Recap: The weekend offered more epic waves across Southern NSW. Saturday morning started out in the 6-8ft range, though there were a handful of reports of rogue 10ft sets up and down the coast. Size eased slowly during the day, and Sunday continued the dropping trend from 4-5ft to 3ft as the swell direction went from the east to the east/south-east, along with a small S’ly swell too. Conditions were generally clean all weekend though Sunday afternoon saw moderate S/SE winds in a few spots. Today has seen the new south swell push a little higher than forecast (2-3ft) with occasional 3-4ft sets at south facing beaches. Many coasts have been quite clean with light variable winds.
This week (Feb 18 - 21)
We’ve got some more cracking waves on the way for the coming days. But you’ll have to work around the winds.
Ex-TC Uesi set up camp just off the south-western tip of New Zealand’s South Island yesterday, with S/SE gales developing in the southern Tasman Sea that have today pushed just under off the South Coast, though still positioned within NSW’s swell window. The models eased back this source in last Friday's run but have subsequently restrengthened core winds over the weekend, back to where it was mid-week. So, we're looking at some strong energy from the south-east over the coming days.
Wave heights will build slowly through Tuesday ahead of a peak in size on Wednesday. The models aren’t really enjoying this event, and are undercalling wave heights quite a bit. Additionally, there’ll be a secondary NE windswell in the mix and Tuesday afternoon will become wind affected as this local swell source starts to muscle up.
Tuesday morning should start off clean with light winds, and a mix of S/SE swell from today plus some new SE swell, with 3ft sets on offer at beaches with good southerly exposure (expect smaller surf elsewhere). On Tuesday afternoon the NE breeze will become gusty, reaching 20kts by the afternoon, and this will affect wave quality as the SE swell starts to increase further in strength, we may see late 4-5ft+ bombs across the region.
Wave heights are expected to reach a peak from the south-east through Wednesday morning, somewhere in the 4-6ft range though the upper end of this size range is more likely along the South Coast - south from the Illawarra (i.e. 6ft+) - with Sydney and Newcastle coasts seeing 4-5ft+ sets.
Tuesday's late freshening NE breeze should also kick up 2-3ft NE swell for Wednesday morning, though it'll probably be a short lived pulse.
As for conditions, Wednesday morning looks really good with the trough pushing offshore as a complex low develops east of Bass Strait. This will direct mainly W’ly thru’ SW winds across most regions throughout the day though a late S’ly change may move into the South Coast.
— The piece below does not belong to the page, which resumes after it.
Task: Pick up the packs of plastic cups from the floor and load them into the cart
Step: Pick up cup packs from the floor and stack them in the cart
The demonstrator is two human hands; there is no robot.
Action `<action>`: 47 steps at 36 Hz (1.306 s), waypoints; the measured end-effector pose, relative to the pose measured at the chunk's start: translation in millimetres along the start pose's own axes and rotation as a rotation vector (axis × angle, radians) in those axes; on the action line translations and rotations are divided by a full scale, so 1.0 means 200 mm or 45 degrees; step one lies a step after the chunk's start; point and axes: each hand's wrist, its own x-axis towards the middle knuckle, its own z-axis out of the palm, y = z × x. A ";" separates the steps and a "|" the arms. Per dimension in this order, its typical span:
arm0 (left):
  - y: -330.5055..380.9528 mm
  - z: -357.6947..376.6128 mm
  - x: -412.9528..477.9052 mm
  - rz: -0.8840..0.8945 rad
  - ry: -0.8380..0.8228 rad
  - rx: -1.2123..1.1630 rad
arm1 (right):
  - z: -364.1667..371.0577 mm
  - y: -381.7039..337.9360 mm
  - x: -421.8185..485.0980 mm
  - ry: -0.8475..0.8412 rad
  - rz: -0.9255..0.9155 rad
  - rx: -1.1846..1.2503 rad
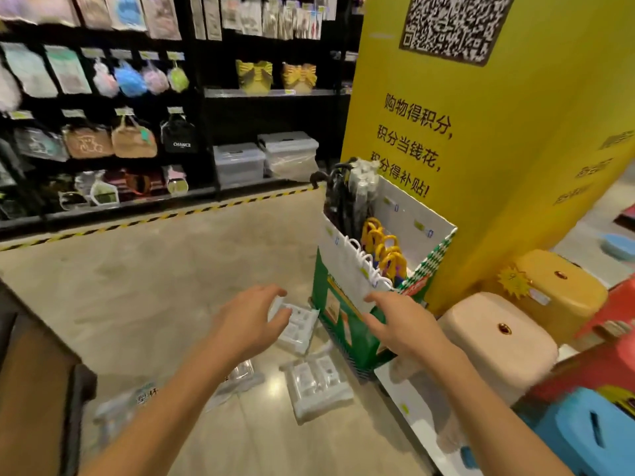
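Left hand (247, 324) and right hand (402, 326) hover spread, gripping nothing, over far pack (299, 330) and near pack (318, 389) (flat on the floor (165, 286)), long axes pointing away alongside the green box (360, 352).

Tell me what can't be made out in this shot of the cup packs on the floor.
Head view:
- far pack: partly behind the left hand.
- middle pack: crossed by the left forearm.
- bottom-left pack: blurred, print unreadable.
- dark brown object at left edge: cut off, possibly the cart.
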 end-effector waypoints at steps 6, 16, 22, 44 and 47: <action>-0.04 0.02 0.34 0.033 -0.008 0.096 | -0.03 0.08 0.28 -0.017 0.070 -0.026; -0.07 0.17 0.87 0.029 0.047 0.358 | 0.00 0.32 0.86 0.021 0.009 -0.118; -0.09 0.40 1.16 -0.116 0.017 0.399 | 0.18 0.48 1.31 -0.036 -0.154 -0.100; -1.16 2.82 1.42 -0.828 -0.503 -0.341 | 2.68 1.12 2.17 -0.713 0.055 0.405; -1.32 3.25 1.40 -0.872 -0.537 -0.348 | 3.16 1.26 2.21 -0.804 0.096 0.416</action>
So, it'll be well worth booking in an early session.
Southerly winds will spread up the coast overnight Wednesday, but it looks like most of Thursday's coastal strength will be located south of the Illawarra (through to the border), as the low remains slow moving. As such there’s a risk of moderate southerly winds at times north from the Illawarra, but I feel it’ll be SW for a period early morning at many spots, and as the low draws away from the coast into the afternoon we’ll see winds ease right back to become light and variable.
This low will generate a strong southerly swell for our region. A fair percentage of the core fetch may initially lie a little too far east inside the (rare) Gippsland swell shadow - see below - but most south facing locations should pick up 4-5ft+ sets on Thursday and some locations down south may see occasional 6ft+ bombs. Elsewhere, expect much smaller surf as the SE swell eases steadily.
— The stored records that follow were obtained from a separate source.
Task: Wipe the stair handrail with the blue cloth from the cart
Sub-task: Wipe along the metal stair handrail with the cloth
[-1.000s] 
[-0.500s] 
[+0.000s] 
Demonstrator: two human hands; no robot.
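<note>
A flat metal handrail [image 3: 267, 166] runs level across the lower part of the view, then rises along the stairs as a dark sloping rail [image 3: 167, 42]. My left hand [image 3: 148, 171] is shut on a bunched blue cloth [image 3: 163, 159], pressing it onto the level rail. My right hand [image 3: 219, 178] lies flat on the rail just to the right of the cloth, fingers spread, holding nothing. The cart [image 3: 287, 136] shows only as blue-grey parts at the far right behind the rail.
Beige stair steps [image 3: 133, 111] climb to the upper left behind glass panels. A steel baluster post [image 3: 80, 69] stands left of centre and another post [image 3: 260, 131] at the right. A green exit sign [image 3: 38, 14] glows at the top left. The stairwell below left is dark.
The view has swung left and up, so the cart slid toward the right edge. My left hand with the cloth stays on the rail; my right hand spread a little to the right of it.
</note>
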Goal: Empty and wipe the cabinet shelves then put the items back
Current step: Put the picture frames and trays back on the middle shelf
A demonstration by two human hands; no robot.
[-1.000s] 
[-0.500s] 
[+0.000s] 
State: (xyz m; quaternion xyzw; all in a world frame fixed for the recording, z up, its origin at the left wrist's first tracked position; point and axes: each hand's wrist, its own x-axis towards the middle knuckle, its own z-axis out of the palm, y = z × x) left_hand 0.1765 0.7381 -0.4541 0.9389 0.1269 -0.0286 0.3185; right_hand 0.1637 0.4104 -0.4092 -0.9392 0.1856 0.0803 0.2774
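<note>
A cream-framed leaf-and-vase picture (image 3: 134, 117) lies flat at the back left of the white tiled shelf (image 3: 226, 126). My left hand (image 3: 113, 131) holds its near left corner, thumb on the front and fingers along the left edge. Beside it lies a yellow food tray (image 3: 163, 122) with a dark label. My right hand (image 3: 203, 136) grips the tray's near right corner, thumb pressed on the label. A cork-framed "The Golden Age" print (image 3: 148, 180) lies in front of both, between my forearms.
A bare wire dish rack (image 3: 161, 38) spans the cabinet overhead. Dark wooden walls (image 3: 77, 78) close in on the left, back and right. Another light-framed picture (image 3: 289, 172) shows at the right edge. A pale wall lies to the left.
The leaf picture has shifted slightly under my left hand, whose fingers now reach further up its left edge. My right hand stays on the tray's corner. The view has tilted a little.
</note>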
As for the last day of the working week, we’ll see abating S’ly swells with light variable winds, and sets around 3-4ft+ at south facing beaches, easing during the day, and smaller surf elsewhere. Well worth a paddle.
As a side note, a small tropical low well east of New Zealand at the moment will supply background E/NE swell for our region later this week and into the weekend, though no major size is expected (mainly due to the large travel distance and the low's position inside the NZ swell shadow).
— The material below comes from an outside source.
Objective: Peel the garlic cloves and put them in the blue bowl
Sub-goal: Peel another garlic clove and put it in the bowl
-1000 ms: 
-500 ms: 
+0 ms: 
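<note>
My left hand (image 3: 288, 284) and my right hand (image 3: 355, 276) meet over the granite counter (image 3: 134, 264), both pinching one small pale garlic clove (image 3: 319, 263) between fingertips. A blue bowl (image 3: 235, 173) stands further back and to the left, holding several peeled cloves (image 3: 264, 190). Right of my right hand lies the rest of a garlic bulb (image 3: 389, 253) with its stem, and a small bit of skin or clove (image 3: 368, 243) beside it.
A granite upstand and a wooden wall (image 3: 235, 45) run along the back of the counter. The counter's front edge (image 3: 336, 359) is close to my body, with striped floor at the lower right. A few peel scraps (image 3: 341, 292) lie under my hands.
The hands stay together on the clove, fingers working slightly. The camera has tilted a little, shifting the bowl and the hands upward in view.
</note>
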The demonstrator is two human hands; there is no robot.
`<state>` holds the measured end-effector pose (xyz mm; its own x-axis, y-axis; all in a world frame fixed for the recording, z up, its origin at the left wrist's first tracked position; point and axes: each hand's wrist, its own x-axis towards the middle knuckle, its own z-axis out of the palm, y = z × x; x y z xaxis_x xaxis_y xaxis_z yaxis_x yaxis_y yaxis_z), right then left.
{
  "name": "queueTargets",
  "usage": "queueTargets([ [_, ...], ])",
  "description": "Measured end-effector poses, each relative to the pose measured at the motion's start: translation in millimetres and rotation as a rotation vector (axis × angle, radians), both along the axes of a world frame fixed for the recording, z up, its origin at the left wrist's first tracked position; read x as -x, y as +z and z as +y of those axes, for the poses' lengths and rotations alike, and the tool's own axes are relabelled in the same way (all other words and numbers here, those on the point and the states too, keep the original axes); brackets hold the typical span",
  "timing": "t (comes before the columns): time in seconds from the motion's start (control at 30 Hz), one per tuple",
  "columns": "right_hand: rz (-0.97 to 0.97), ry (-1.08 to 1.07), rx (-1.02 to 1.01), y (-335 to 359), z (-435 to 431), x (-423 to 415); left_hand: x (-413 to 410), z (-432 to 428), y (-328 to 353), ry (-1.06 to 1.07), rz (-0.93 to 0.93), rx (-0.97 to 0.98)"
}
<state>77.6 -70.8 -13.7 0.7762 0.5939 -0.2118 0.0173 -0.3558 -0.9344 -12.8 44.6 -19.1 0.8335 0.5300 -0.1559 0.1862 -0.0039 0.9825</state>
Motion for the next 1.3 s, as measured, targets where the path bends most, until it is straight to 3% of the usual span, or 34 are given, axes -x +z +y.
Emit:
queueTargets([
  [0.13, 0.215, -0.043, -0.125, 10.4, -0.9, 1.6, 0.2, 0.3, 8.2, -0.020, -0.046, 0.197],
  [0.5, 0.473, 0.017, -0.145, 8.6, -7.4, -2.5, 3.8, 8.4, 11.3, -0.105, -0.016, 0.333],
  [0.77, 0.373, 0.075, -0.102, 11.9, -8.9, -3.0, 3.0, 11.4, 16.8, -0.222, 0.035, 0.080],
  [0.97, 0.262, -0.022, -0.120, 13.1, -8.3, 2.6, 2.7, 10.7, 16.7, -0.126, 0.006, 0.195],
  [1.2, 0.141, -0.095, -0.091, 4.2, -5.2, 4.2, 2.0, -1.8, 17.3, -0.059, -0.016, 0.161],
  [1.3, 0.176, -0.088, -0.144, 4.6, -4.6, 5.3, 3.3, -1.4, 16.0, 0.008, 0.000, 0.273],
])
This weekend (Feb 22 - 23)
We’ve got more south swell for the weekend!
A tight cut-off low will approach Tasmania on Thursday, rocketing through our acute south swell window into Friday and generating a strong pulse of S’ly swell that’ll push across the South Coast on Saturday afternoon but perhaps reaching Sydney after dark (and therefore favouring Sunday for the best waves.
Saturday morning will probably start out with small leftovers from Friday’s pulse, but at this stage south facing beaches should pick up 4-5ft sets at the height of the new swell. I’ll refine the size and timing in Wednesday’s update.
Conditions do look tricky at this stage though with a building high pressure ridge expected to freshen south-easterly winds at some point. But, there will definitely be waves.
Next week (Feb 24 onwards)
A strengthening ridge across the Northern Tasman Sea this weekend (linked to the possible onshore flow mentioned above) will provide a lengthy spell of useful trade swell for the entire East Coast next week, albeit smaller in Southern NSW than across Northern NSW and SE Qld.
At this stage there’s also a suggestion for a small trough off the SE Qld coast that could evolve into a more significant (local) swell source, but it’s still quite some time away so let’s give the models a few days to recalibrate.
Comments
The froth is real.
very nice work stu
Cheers Jacko. It's a session that'll stick with me for a while.
The point?
The past few days have been unreal! Can’t believe there’s more on the way. It’s still technically summer ffs!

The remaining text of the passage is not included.